What the task asks: Go through the data below and return each line containing the word "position".
-- Opening Marker --
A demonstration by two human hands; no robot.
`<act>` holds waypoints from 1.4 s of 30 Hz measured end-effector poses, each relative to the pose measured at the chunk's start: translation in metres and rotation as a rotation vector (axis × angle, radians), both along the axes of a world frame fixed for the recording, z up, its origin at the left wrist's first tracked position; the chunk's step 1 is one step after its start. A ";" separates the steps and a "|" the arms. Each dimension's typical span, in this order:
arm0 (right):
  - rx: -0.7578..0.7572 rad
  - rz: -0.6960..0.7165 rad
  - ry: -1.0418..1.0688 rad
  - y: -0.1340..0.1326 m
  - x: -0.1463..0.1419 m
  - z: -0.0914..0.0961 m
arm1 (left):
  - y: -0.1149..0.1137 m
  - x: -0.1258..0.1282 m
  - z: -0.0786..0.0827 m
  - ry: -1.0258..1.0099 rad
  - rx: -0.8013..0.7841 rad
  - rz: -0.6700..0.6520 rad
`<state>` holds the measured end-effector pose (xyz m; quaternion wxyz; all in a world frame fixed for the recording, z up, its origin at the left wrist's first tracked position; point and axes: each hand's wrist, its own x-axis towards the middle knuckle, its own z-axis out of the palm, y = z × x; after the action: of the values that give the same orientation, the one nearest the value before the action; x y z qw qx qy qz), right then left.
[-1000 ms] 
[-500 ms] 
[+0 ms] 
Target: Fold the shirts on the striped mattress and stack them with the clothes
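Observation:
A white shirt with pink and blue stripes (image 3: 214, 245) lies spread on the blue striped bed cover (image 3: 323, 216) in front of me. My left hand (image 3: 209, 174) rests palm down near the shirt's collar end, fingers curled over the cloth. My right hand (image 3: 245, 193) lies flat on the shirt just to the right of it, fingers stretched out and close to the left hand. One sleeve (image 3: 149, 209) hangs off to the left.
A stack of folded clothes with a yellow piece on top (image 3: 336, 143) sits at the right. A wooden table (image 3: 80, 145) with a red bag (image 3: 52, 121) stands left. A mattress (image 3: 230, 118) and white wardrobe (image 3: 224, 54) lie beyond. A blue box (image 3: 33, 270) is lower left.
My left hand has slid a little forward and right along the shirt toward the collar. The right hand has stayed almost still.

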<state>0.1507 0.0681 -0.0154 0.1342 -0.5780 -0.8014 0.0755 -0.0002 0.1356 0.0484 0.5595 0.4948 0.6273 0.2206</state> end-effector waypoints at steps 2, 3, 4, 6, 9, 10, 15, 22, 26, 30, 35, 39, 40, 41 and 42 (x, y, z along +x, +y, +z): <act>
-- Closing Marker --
Response area:
`<act>` holds waypoints from 1.4 s of 30 Hz measured end-effector poses, each relative to the pose measured at the chunk's start: translation in metres and rotation as a rotation vector (axis × angle, radians), both along the axes of a world frame fixed for the recording, z up, its origin at the left wrist's first tracked position; the chunk's step 1 is one step after its start. A ";" separates the steps and a "|" the arms. Each dimension's typical span, in this order:
`<state>` holds the measured end-effector pose (xyz m; quaternion wxyz; all in a world frame fixed for the recording, z up, its origin at the left wrist's first tracked position; point and axes: each hand's wrist, its own x-axis towards the middle knuckle, its own z-axis out of the palm, y = z × x; after the action: of the values that give the same orientation, the one nearest the value before the action; x y z qw qx qy qz), right then left.

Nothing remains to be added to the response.